Selig die Trauernden, denn sie werden getröstet werden.
Selig, die keine Gewalt anwenden, denn sie werden das Land erben.
Selig, die hungern und dürsten nach Gerechtigkeit, denn sie werden satt werden.
Selig, die Barmherzigen, denn sie werden Erbarmen finden.
Selig, die ein reines Herz haben, denn sie werden Gott schauen.
Selig, die Frieden stiften, denn sie werden Kinder Gottes genannt werden.
Selig, die um der Gerechtigkeit willen verfolgt werden, denn ihnen gehört das Himmelreich.
Selig seid ihr, wenn ihr um meinetwillen beschimpft und verfolgt und auf alle mögliche Weise verleumdet werdet.
Freut euch und jubelt: Euer Lohn im Himmel wird groß sein.
Große, heftige herausfordernde Worte
Ich finde, das sind große Worte, heftige, herausfordernde Worte! Worte, hinter denen ich mit meinem „ach so normalen“ Leben, weit zurückbleibe: hinter dem ganzen Text sowieso und eigentlich auch hinter den einzelnen Sätzen. Nein, ich bin nicht selig.
Das Sprechen von Gebeten verändert
Und trotzdem hat uns die Exerzitienbegleiterin geraten: Lest diesen Text, die Seligpreisungen, möglichst täglich - und am besten laut. Und zwar nicht, um sich schlecht und unvollkommen zu fühlen, sondern weil das Sprechen von Gebeten einen verändert. Irgendwann werde ich die Stelle fast auswendig können. In manchen Sprachen heißt „etwas auswendig lernen“ ja, „es mit dem Herzen lernen“, auf Englisch zum Beispiel: „learning by heart“. Und so könnten die Seligpreisungen zu einer Art Begleitmelodie oder innerer Stimme werden.
Hab weniger Angst und steh‘ für deine Überzeugungen ein
Vielleicht sagt mir die: Bei Gott gelten andere Maßstäbe. Es kann sich was ändern. Halte die Sehnsucht nach Gerechtigkeit und Frieden wach! Du musst nicht traurig und resigniert bleiben. Hab weniger Angst, für deine Überzeugungen einzustehen.

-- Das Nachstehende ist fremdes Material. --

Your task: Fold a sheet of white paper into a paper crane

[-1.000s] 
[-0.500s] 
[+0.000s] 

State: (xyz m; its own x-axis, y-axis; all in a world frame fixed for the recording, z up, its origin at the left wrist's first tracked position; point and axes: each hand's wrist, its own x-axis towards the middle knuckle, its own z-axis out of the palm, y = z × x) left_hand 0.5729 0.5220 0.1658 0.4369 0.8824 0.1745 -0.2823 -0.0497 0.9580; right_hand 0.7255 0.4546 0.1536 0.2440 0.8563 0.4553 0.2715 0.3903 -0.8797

Sie öffnen den Blick auf etwas Größeres
Im besten Fall hilft mir diese Stimme also, im Herzen mutiger zu werden - und sie nimmt mir ein wenig die Angst, selbst zu kurz zu kommen. Im besten Fall helfen mir diese Seligpreisungen, die Würde jedes Menschen zu sehen, öffnen sie den Blick auf etwas Größeres, das Jesus Himmelreich nennt.
Für mich heißt das, nicht die Augen zu verschließen
Und was heißt das jetzt konkret? Für mich bedeutet es gerade, mich nicht an den Krieg in der Ukraine, an die Waffenlieferungen und die ganze Kriegslogik zu gewöhnen und die Sehnsucht nach Frieden und nach einer diplomatischen Lösung wach zu halten. Oder nicht die Augen zu verschließen vor der Tatsache, dass es mir, eigentlich unverdient, ziemlich gut geht, während andere arm sind, und das oft unverschuldet. Die Frage ist dann: Wie geht Solidarität, was lässt sich teilen?
Damit mein Blick immer wieder drauf fällt
Ganz ehrlich, ich schaffe es bisher nicht, die Seligpreisungen jeden Tag zu lesen, aber ich werde sie mir ausdrucken und an den Kühlschrank hängen. Da ist die Chance am größten, dass mein Blick immer wieder mal drauf fällt.